**DATASET CONTENT**.

· · · · · · ·

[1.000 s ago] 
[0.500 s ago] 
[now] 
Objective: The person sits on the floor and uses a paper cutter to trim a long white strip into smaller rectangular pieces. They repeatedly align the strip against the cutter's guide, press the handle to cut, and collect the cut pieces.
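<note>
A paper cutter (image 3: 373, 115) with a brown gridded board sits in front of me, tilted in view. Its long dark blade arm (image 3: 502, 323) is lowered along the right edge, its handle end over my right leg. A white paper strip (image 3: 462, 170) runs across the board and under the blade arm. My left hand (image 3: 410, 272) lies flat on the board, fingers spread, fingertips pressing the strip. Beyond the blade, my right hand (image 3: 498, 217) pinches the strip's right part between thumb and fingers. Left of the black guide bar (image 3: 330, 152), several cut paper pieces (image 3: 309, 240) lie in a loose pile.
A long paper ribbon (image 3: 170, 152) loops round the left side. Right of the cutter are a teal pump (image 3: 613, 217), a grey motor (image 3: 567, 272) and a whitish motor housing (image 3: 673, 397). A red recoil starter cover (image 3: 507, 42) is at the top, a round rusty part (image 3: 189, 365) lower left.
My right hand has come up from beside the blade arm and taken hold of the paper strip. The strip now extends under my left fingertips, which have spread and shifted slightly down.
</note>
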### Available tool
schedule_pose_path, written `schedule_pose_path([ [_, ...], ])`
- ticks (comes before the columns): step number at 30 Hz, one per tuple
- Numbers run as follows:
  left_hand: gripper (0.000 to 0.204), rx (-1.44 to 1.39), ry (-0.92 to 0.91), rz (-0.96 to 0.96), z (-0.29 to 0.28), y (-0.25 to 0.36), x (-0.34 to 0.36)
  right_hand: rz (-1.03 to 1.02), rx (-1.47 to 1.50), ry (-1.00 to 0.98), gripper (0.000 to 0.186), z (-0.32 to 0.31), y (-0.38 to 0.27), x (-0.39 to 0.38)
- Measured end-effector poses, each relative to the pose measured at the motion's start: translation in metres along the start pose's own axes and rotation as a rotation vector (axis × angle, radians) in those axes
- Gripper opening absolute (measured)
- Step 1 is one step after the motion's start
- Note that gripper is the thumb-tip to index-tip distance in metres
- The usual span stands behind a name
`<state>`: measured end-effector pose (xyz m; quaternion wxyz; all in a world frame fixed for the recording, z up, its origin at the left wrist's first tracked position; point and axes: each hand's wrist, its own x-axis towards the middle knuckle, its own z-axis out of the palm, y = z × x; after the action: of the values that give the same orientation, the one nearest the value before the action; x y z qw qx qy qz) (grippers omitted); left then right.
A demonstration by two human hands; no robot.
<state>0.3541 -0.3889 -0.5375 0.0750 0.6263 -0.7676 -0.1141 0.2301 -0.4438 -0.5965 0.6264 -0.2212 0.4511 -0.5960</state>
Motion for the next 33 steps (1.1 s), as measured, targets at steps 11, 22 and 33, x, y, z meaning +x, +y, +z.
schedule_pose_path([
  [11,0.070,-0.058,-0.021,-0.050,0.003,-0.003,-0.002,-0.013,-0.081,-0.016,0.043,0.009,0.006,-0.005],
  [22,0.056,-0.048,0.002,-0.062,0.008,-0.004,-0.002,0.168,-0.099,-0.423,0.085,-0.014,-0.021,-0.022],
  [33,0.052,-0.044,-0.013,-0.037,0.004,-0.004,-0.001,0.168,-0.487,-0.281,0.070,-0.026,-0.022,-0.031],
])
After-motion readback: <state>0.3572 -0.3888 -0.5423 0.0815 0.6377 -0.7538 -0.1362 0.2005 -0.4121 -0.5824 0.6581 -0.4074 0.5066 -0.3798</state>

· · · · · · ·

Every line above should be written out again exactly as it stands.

**RESPONSE TO THE TASK**.
[1.000 s ago] 
[0.500 s ago] 
[now] 
Objective: The person sits on the floor and uses a paper cutter to trim a long white strip into smaller rectangular pieces. They repeatedly align the strip against the cutter's guide, press the handle to cut, and collect the cut pieces.
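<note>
A paper cutter (image 3: 373, 115) with a brown gridded board sits in front of me, tilted in view. Its long dark blade arm (image 3: 502, 323) is lowered along the right edge, its handle end over my right leg. A white paper strip (image 3: 462, 170) runs across the board and under the blade arm. My left hand (image 3: 410, 272) lies flat on the board, fingers spread, fingertips pressing the strip. Beyond the blade, my right hand (image 3: 498, 217) pinches the strip's right part between thumb and fingers. Left of the black guide bar (image 3: 330, 152), several cut paper pieces (image 3: 309, 240) lie in a loose pile.
A long paper ribbon (image 3: 170, 152) loops round the left side. Right of the cutter are a teal pump (image 3: 613, 217), a grey motor (image 3: 567, 272) and a whitish motor housing (image 3: 673, 397). A red recoil starter cover (image 3: 507, 42) is at the top, a round rusty part (image 3: 189, 365) lower left.
My right hand has come up from beside the blade arm and taken hold of the paper strip. The strip now extends under my left fingertips, which have spread and shifted slightly down.
</note>
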### Available tool
schedule_pose_path, written `schedule_pose_path([ [_, ...], ])`
- ticks (comes before the columns): step number at 30 Hz, one per tuple
- Numbers run as follows:
  left_hand: gripper (0.000 to 0.204), rx (-1.44 to 1.39), ry (-0.92 to 0.91), rz (-0.96 to 0.96), z (-0.29 to 0.28), y (-0.25 to 0.36), x (-0.34 to 0.36)
  right_hand: rz (-1.03 to 1.02), rx (-1.47 to 1.50), ry (-1.00 to 0.98), gripper (0.000 to 0.186), z (-0.32 to 0.31), y (-0.38 to 0.27), x (-0.39 to 0.38)
- Measured end-effector poses, each relative to the pose measured at the motion's start: translation in metres along the start pose's own axes and rotation as a rotation vector (axis × angle, radians) in those axes
- Gripper opening absolute (measured)
- Step 1 is one step after the motion's start
- Note that gripper is the thumb-tip to index-tip distance in metres
- The usual span stands behind a name
`<state>`: measured end-effector pose (xyz m; quaternion wxyz; all in a world frame fixed for the recording, z up, its origin at the left wrist's first tracked position; point and axes: each hand's wrist, its own x-axis towards the middle knuckle, its own z-axis out of the palm, y = z × x; after the action: of the values that give the same orientation, the one nearest the value before the action; x y z qw qx qy qz) (grippers omitted); left then right.
A demonstration by two human hands; no robot.
<state>0.3541 -0.3889 -0.5375 0.0750 0.6263 -0.7676 -0.1141 0.2301 -0.4438 -0.5965 0.6264 -0.2212 0.4511 -0.5960</state>
Motion for the next 33 steps (1.1 s), as measured, targets at steps 11, 22 and 33, x, y, z meaning +x, +y, +z.
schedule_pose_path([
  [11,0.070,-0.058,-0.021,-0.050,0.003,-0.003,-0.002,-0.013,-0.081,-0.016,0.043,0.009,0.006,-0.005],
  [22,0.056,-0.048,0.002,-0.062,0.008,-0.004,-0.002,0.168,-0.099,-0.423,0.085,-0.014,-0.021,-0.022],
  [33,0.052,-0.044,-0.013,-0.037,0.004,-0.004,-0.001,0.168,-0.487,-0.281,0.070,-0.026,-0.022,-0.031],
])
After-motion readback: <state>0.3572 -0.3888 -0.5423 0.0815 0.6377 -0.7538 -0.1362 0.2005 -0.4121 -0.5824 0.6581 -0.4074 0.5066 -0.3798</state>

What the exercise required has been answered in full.